Hi! I’m the principal author on this fan project. It is still in editing (and map drawing) and still has layout and art ahead as well (and also compliance review with fan publication policies). It started as a little home brew project and grew to about 140,000 words. Many of them are pretty good. Much like Chaosium, I and the folks helping me at Escalation can’t say exactly when this will be out, but we’ve made a lot of progress. This is year four of this “little” project, but it’s coming.

And here is Evan’s “draft regional overview map with political areas highlighted“:

© 2022 Evan Franke & Escalation Magazine

If there’s a map, I have to buy it. I don’t make the rules, folks.

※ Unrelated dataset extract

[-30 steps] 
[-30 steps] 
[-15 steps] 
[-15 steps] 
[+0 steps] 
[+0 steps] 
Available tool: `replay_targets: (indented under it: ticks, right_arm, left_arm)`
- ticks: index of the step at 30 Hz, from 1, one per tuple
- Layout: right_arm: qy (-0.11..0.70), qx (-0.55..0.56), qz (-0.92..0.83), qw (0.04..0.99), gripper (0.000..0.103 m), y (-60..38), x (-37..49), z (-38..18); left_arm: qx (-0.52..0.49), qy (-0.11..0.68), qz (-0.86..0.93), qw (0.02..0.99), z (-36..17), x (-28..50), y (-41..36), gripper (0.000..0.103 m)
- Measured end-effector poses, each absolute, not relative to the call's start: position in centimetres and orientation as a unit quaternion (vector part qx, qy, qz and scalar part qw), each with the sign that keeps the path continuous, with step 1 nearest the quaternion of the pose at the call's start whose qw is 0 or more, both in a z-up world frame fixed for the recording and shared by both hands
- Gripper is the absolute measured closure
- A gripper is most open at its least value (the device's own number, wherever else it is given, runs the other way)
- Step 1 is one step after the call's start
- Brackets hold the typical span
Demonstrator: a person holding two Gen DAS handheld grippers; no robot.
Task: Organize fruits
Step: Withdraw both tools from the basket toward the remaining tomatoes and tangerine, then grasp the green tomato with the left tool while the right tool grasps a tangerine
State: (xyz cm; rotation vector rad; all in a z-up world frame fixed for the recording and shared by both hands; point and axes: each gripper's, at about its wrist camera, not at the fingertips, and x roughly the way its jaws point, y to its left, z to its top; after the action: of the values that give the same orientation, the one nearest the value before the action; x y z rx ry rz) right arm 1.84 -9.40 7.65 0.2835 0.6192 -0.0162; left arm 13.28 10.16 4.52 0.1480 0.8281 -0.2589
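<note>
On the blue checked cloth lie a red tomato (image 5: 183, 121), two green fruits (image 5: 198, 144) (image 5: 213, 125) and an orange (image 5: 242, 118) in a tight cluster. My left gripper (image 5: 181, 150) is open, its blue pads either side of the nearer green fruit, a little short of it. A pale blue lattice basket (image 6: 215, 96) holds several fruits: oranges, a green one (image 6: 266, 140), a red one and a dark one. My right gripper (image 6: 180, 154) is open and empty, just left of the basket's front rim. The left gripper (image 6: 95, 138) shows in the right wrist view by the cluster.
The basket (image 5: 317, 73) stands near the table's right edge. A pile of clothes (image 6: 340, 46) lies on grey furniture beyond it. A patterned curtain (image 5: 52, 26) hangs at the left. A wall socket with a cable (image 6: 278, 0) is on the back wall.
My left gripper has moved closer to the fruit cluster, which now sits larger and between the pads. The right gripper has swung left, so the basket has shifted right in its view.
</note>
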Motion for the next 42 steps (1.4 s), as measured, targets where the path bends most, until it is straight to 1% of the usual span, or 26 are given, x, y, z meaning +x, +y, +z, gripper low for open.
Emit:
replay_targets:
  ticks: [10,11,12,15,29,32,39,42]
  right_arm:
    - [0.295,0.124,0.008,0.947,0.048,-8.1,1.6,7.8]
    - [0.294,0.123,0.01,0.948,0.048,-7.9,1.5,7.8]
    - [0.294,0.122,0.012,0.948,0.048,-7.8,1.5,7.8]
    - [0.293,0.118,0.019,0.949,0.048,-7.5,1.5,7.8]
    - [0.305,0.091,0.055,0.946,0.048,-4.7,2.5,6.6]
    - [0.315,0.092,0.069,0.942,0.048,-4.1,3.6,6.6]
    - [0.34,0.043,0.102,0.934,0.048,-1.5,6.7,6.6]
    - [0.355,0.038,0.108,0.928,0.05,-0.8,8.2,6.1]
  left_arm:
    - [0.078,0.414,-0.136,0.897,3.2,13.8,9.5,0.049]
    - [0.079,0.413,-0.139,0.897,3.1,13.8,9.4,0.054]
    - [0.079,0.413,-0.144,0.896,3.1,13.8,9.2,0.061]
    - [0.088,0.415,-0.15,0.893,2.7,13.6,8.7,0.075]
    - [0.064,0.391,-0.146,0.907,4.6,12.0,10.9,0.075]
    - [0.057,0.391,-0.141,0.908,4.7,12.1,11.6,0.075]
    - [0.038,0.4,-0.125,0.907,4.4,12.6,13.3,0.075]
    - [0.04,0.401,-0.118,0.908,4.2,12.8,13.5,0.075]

Evan also pointed people to this actual play from last year, as if I didn’t already have too many actual plays in my YouTube “Watch Later” list…

Note that issue 5 of Escalation was already a Glorantha special, so you can start there if you want.

© 2022 Escalation Magazine

All other issues of the magazine are here in the Vault of the 13th Age.

Elsewhere on Arachne Solara’s Web

Not everything is about Glorantha, although most things are! Here are loosely relevant things that we found on the interwebs.

Quick! Put Your Hoplite Armor On!

The Lindybeige YouTube channel has a lot of interesting stuff for anybody interested in ancient or medieval history. It’s got both informal lectures and actual practical videos, such as the one above where the host measures how long it takes to put on a standard hoplite armor (plus some tips and insightful information about the gear).

I’ll probably check out more of the videos and post those that I find relevant to Gloranthan gaming (I’ve already spotted some about shield walls, slings, and spear usage…) If you have specific ones to recommend, please send them to me!